ASSIGNMENT:
Reproduce verbatim the lines of the material below, starting at the line with "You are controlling" and ending at the line with "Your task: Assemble", both inclusive; skip the rest.

DATA EXTRACT:
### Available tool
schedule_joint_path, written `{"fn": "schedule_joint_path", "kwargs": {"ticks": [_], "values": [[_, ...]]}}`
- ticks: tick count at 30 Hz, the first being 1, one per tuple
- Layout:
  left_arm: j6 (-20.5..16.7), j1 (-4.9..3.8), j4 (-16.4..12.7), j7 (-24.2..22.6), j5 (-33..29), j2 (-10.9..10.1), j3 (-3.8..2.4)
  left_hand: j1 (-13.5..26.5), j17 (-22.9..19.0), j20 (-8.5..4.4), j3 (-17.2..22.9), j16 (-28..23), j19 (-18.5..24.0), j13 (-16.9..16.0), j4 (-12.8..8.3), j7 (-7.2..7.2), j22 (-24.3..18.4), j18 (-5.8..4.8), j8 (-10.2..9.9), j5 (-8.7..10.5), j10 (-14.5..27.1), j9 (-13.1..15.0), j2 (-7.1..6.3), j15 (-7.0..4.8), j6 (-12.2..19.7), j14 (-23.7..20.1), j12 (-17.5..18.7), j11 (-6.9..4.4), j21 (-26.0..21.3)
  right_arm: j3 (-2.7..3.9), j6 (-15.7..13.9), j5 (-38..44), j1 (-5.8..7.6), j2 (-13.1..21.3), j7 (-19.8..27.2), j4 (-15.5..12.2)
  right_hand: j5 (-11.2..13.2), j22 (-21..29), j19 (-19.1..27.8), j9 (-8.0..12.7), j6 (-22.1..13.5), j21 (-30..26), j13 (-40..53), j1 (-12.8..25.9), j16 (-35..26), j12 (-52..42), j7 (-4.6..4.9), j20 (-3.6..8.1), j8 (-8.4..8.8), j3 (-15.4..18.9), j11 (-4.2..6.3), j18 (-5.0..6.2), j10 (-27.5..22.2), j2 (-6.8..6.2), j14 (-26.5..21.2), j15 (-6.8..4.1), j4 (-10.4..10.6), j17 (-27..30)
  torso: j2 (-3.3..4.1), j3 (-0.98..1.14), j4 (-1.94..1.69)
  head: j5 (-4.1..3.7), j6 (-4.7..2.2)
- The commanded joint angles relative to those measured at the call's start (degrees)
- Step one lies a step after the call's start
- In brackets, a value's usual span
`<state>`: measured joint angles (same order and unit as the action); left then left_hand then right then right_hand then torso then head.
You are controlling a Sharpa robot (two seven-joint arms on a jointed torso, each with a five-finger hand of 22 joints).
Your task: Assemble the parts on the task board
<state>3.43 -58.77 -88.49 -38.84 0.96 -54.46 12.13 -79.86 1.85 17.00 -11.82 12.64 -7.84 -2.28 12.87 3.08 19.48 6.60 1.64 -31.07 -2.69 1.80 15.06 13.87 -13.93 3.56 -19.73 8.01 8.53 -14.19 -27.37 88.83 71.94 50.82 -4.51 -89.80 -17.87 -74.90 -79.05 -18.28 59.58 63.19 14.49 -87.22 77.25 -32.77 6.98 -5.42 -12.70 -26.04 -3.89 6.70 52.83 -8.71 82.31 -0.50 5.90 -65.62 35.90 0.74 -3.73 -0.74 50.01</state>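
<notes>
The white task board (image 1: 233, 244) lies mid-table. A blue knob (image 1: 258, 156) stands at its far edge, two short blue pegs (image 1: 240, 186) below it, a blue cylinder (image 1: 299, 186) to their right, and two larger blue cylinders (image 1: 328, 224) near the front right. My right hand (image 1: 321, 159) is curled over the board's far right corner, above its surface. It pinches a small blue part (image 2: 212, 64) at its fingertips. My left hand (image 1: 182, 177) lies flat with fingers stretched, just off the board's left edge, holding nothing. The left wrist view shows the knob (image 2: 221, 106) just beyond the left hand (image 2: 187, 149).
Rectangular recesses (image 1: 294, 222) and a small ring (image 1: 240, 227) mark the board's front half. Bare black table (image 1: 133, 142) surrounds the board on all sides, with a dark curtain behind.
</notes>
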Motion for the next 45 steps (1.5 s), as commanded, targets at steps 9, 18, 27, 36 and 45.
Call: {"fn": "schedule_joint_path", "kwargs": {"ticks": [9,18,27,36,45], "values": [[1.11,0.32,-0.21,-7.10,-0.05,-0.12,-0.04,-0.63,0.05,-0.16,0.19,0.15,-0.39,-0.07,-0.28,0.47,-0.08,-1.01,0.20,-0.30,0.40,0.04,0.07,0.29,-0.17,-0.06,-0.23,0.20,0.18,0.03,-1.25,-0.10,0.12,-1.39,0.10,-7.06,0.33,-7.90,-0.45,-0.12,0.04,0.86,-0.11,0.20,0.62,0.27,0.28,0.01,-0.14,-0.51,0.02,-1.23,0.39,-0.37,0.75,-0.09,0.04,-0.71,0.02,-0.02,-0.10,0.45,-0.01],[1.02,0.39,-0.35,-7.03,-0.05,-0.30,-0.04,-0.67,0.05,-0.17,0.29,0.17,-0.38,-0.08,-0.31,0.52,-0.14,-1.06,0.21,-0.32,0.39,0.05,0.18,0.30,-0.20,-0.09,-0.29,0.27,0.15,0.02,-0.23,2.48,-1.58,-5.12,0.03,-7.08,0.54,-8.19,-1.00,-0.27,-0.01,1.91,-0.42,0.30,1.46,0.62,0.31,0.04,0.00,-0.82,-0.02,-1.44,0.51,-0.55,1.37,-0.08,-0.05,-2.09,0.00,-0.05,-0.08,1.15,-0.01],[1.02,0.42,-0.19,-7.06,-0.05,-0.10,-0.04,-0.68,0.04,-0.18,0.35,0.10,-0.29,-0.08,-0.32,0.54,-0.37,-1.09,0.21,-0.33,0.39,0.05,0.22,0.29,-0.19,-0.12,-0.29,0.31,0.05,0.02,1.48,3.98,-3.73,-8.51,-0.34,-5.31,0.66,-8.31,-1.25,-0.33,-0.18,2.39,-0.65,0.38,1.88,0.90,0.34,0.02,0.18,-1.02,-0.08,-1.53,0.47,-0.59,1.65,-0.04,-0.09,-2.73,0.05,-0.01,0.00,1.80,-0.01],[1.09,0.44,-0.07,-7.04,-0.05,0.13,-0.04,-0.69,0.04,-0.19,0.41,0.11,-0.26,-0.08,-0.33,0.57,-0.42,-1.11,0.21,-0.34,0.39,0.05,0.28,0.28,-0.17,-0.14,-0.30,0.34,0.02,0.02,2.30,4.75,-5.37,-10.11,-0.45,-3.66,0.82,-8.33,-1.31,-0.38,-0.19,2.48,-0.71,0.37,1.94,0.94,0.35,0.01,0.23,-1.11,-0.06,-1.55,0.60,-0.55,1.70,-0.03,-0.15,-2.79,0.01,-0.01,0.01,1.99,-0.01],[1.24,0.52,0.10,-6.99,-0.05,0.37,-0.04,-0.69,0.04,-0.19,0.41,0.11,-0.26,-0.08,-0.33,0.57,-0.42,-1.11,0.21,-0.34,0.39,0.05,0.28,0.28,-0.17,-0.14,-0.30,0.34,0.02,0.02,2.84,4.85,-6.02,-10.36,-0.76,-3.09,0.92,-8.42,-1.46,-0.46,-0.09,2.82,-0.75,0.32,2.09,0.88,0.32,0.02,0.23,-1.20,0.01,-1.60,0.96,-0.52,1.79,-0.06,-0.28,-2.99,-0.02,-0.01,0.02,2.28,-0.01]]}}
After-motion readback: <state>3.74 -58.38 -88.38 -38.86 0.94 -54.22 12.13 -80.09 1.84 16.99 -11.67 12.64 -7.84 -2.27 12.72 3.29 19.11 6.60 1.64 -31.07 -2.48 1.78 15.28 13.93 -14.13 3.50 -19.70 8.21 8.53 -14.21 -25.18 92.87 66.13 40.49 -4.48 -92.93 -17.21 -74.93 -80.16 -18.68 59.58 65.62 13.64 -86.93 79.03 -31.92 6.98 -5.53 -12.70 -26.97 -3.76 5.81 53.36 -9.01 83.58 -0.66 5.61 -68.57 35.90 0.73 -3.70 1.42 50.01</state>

TASK RESPONSE:
You are controlling a Sharpa robot (two seven-joint arms on a jointed torso, each with a five-finger hand of 22 joints).
Your task: Assemble the parts on the task board

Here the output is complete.